:: INFORMATION PROVIDED

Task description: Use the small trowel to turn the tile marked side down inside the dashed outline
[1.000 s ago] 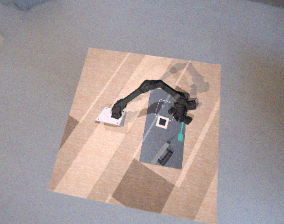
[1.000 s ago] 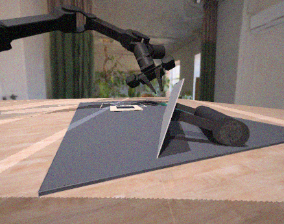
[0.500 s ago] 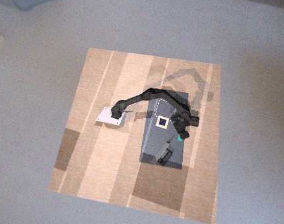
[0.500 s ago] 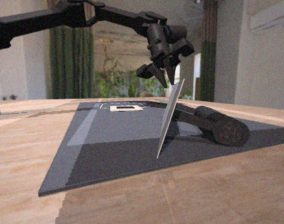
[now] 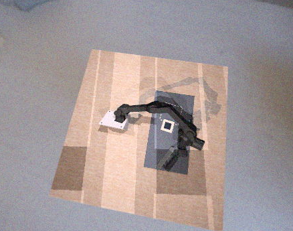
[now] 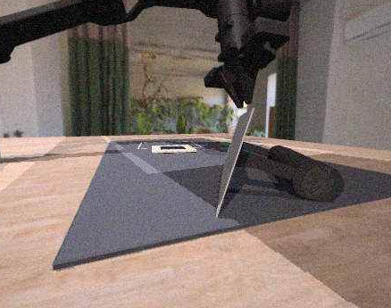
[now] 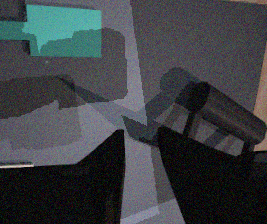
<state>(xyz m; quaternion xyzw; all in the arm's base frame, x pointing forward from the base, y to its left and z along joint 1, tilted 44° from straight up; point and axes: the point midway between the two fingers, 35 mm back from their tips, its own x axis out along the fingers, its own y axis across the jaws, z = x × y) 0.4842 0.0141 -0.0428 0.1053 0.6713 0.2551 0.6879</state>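
Observation:
My gripper [image 5: 182,152] [image 6: 245,104] [image 7: 140,135] is slightly open and empty. It points down above the mat, between the trowel and the teal tool. The trowel has a pale flat blade [image 6: 235,162], tilted up steeply on its edge, and a thick dark handle [image 5: 167,166] [image 6: 318,178] [image 7: 233,112] beside it. It rests at the mat's front part. The tile [image 5: 168,125] [image 6: 156,149] lies flat with its pale-framed dark square showing. It is just outside or at the border of the dashed outline [image 6: 143,148], which the arm partly covers in the top view.
The dark mat [image 5: 153,152] [image 6: 124,212] [image 7: 203,30] lies on the wooden table [image 5: 120,169] [image 6: 169,265]. A teal flat-ended tool [image 6: 224,144] [image 7: 83,30] lies on the mat near its right edge. The arm's white base plate [image 5: 108,121] stands left of the mat.

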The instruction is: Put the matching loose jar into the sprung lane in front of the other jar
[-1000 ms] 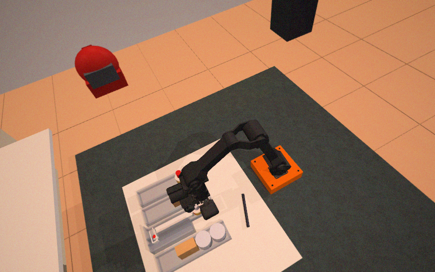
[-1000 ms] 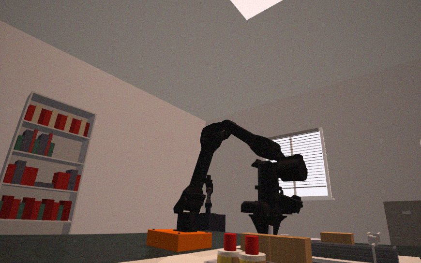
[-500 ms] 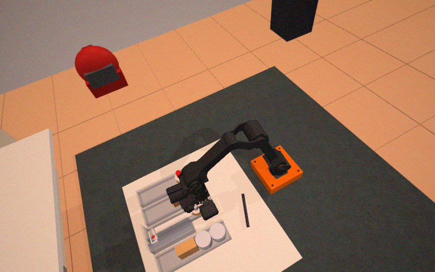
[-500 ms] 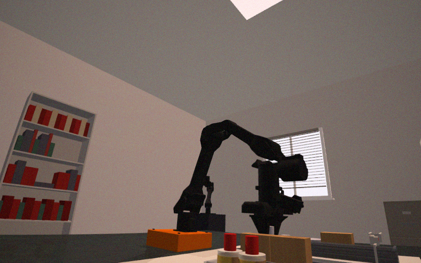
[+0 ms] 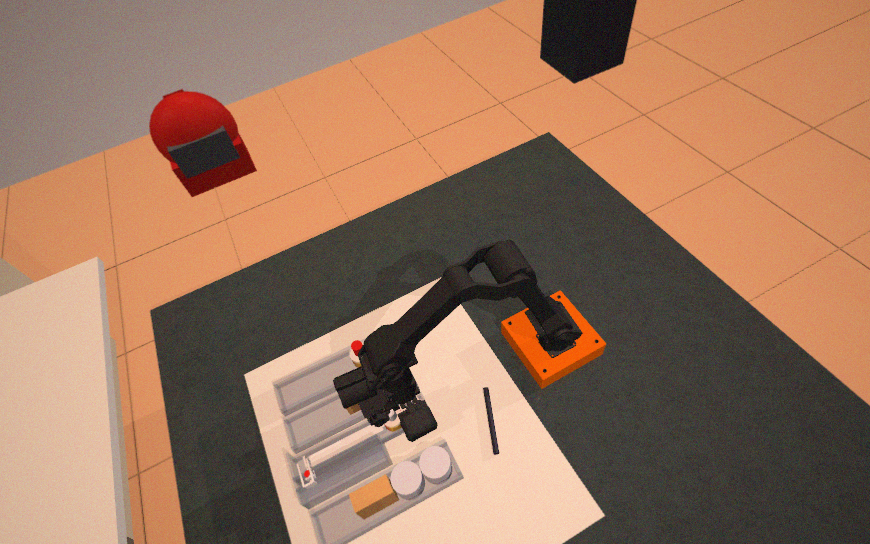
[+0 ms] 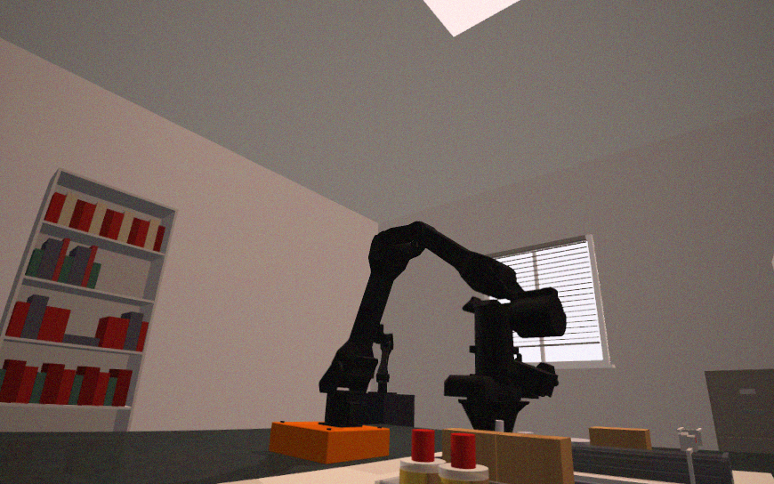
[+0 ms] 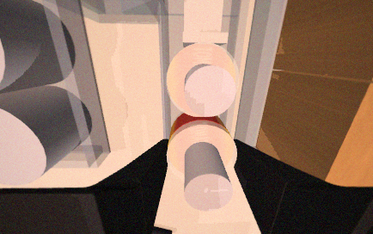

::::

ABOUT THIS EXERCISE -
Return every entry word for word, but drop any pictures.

OUTPUT FOR THIS EXERCISE -
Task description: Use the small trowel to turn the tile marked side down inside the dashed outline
[1.000 s ago] 
[1.000 s ago] 
[0.500 s ago] 
[0.500 s ago] 
[now] 
[now] 
[now] 
<state>(xyz m; quaternion xyzw; all in the arm's base frame, x pointing forward from the base, y to its left and z along joint 1, tilted 44° from straight up; point and axes: the point midway between the two fingers, 35 mm back from their tips, its own x axis out along the fingers, its own y axis across the jaws, z = x × y) 0.4842 0.0141 -0.0428 0.1053 0.6713 0.2551 0.6879</state>
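Observation:
My gripper [image 5: 182,152] [image 6: 245,104] [image 7: 140,135] is slightly open and empty. It points down above the mat, between the trowel and the teal tool. The trowel has a pale flat blade [image 6: 235,162], tilted up steeply on its edge, and a thick dark handle [image 5: 167,166] [image 6: 318,178] [image 7: 233,112] beside it. It rests at the mat's front part. The tile [image 5: 168,125] [image 6: 156,149] lies flat with its pale-framed dark square showing. It is just outside or at the border of the dashed outline [image 6: 143,148], which the arm partly covers in the top view.
The dark mat [image 5: 153,152] [image 6: 124,212] [image 7: 203,30] lies on the wooden table [image 5: 120,169] [image 6: 169,265]. A teal flat-ended tool [image 6: 224,144] [image 7: 83,30] lies on the mat near its right edge. The arm's white base plate [image 5: 108,121] stands left of the mat.
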
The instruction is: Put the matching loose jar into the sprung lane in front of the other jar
[-1000 ms] 
[-1000 ms] 
[-500 ms] 
[-500 ms] 
[+0 ms] 
[+0 ms] 
[+0 ms] 

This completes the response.